• **Problem to work on**
Among the entries below, how many lines have the string "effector" in them? Only the number should be given.

• **Records for processing**
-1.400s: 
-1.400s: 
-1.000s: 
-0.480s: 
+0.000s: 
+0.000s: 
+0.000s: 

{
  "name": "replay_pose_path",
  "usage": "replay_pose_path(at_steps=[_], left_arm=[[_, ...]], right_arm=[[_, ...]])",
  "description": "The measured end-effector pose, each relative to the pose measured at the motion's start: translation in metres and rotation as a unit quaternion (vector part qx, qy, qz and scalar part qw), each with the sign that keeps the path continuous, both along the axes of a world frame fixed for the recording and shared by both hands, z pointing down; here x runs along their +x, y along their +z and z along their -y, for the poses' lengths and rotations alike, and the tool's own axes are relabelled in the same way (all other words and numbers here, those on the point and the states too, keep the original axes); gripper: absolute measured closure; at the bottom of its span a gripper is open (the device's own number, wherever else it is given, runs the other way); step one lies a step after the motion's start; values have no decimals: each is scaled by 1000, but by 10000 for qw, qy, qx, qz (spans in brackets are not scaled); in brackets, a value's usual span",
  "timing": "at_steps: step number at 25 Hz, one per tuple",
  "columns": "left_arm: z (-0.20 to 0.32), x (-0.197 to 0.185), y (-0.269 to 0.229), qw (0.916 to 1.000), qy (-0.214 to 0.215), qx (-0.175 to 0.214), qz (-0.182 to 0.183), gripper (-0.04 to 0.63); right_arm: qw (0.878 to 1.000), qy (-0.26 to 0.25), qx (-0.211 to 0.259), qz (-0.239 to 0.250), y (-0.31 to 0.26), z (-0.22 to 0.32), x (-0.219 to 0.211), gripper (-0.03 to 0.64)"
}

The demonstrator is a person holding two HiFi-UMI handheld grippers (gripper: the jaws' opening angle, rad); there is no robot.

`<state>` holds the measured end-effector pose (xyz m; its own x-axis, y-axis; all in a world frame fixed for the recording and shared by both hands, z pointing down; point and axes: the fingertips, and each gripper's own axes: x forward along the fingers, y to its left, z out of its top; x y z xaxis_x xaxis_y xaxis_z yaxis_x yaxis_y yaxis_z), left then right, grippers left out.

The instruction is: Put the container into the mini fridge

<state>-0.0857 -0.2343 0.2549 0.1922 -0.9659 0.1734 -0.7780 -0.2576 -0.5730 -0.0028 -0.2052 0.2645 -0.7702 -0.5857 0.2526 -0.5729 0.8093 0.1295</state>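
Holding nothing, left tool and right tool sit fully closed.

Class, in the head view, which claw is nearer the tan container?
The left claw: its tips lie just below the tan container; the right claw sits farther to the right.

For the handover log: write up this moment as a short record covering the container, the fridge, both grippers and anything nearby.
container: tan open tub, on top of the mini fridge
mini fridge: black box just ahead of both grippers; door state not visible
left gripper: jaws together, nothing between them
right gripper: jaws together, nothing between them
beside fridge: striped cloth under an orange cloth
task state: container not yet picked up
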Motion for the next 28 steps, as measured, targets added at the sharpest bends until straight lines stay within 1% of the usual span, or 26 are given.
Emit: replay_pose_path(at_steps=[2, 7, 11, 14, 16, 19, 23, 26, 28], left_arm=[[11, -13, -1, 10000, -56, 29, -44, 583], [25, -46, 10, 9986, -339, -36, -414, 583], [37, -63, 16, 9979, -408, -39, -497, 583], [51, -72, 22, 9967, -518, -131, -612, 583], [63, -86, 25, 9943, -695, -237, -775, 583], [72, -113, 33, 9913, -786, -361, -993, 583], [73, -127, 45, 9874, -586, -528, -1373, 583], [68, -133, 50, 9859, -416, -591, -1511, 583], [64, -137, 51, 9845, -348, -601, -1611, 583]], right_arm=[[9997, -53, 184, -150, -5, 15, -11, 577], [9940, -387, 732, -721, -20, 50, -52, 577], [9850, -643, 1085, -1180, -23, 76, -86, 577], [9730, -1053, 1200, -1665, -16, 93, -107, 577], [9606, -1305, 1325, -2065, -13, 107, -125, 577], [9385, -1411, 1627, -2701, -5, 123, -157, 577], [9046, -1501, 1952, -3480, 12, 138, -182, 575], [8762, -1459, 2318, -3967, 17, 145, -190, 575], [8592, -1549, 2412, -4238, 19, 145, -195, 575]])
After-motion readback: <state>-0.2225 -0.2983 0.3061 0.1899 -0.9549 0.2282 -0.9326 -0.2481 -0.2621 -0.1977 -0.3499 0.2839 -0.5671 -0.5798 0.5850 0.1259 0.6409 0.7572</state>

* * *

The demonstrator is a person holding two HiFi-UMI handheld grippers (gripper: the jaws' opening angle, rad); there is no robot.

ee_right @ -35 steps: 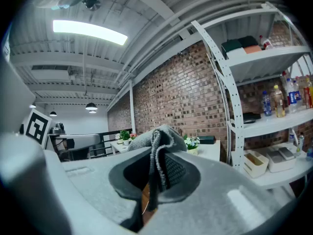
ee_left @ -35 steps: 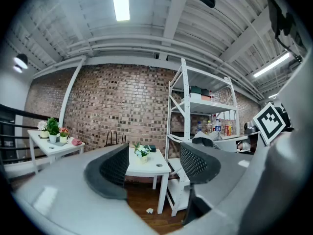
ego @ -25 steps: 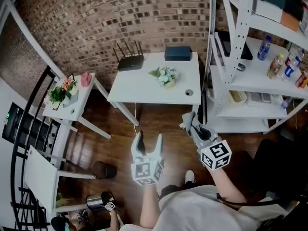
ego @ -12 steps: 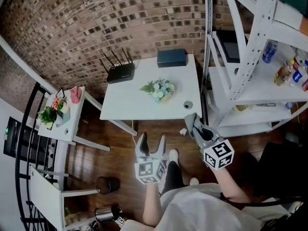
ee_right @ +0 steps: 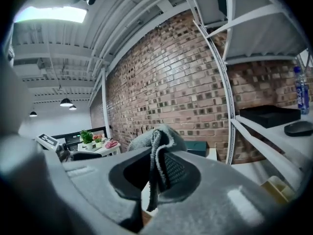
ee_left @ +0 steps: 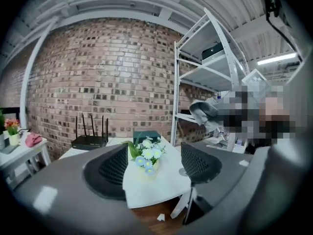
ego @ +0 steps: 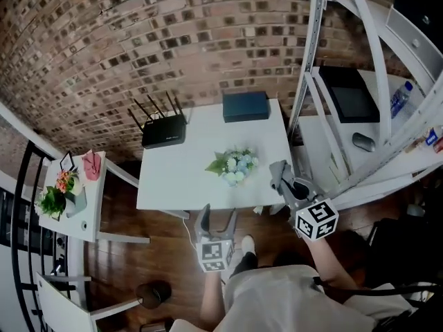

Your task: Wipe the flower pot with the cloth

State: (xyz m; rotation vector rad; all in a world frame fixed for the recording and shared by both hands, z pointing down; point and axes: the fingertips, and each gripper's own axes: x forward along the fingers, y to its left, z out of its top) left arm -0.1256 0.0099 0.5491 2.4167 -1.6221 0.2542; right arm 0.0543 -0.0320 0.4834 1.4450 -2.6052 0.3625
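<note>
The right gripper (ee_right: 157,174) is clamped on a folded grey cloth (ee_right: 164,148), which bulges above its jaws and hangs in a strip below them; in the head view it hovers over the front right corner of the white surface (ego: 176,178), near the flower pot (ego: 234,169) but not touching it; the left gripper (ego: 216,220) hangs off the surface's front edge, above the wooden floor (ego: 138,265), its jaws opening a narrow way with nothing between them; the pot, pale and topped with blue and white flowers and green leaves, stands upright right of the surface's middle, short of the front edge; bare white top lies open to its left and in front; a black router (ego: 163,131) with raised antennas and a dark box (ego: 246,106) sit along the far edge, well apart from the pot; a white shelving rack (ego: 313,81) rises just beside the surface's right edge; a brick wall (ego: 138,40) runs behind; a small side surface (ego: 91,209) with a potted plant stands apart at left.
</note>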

• **Written solution**
2